■ **AIM OF THE TASK**: Gather from the material every line that contains the string "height".
[[ DATA open ]]
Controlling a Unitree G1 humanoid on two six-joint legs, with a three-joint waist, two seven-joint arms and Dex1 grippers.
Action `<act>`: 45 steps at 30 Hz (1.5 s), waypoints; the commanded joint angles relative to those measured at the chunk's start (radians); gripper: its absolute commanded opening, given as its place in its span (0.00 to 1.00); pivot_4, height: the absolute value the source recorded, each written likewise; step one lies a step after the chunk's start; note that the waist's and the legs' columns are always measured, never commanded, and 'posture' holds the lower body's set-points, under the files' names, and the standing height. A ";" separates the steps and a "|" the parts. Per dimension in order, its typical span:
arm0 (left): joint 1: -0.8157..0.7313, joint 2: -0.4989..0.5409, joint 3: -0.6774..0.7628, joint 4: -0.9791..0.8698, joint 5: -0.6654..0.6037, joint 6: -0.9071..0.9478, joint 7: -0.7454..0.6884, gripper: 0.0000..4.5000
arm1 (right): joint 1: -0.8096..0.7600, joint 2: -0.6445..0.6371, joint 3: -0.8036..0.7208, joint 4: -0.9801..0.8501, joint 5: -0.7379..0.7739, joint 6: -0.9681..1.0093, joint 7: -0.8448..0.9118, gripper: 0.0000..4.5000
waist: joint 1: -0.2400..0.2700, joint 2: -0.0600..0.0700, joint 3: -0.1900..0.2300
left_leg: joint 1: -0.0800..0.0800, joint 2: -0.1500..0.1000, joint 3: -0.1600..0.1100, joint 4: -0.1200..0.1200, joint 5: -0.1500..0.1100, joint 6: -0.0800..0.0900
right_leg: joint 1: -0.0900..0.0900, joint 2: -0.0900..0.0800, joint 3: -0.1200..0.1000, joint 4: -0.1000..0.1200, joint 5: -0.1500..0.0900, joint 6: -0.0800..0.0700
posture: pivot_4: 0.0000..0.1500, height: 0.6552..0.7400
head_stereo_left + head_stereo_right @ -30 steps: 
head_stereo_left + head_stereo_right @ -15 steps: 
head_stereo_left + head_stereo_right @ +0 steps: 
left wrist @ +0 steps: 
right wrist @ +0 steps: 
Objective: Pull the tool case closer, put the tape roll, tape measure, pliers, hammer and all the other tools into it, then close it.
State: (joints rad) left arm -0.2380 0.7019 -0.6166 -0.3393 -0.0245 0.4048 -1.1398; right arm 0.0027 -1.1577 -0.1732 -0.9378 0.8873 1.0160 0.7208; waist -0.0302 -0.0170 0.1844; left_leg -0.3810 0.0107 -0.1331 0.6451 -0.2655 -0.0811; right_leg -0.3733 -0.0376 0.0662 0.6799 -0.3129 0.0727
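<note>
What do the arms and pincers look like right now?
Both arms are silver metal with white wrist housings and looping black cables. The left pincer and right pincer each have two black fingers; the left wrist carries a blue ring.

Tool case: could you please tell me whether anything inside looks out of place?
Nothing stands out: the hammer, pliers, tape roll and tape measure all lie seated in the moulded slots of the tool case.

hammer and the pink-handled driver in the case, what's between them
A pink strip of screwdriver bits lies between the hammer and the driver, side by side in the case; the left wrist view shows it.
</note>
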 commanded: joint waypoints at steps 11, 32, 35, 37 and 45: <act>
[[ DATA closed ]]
■ **PROBLEM SOLUTION**:
Action `<act>`: 45 steps at 30 Hz (1.5 s), waypoints; the commanded joint angles relative to those measured at the chunk's start (radians); gripper: its absolute commanded opening, given as its place in its span (0.00 to 1.00); pivot_4, height: the absolute value the source recorded, each written likewise; step one lies a step after the chunk's start; note that the waist's and the legs' columns are always measured, never commanded, and 'posture' holds the lower body's set-points, under the files' names, and the standing height. A ";" separates the steps and a "|" the parts. Per dimension in order, its typical span:
posture: pivot_4: 0.0000..0.1500, height: 0.6552..0.7400

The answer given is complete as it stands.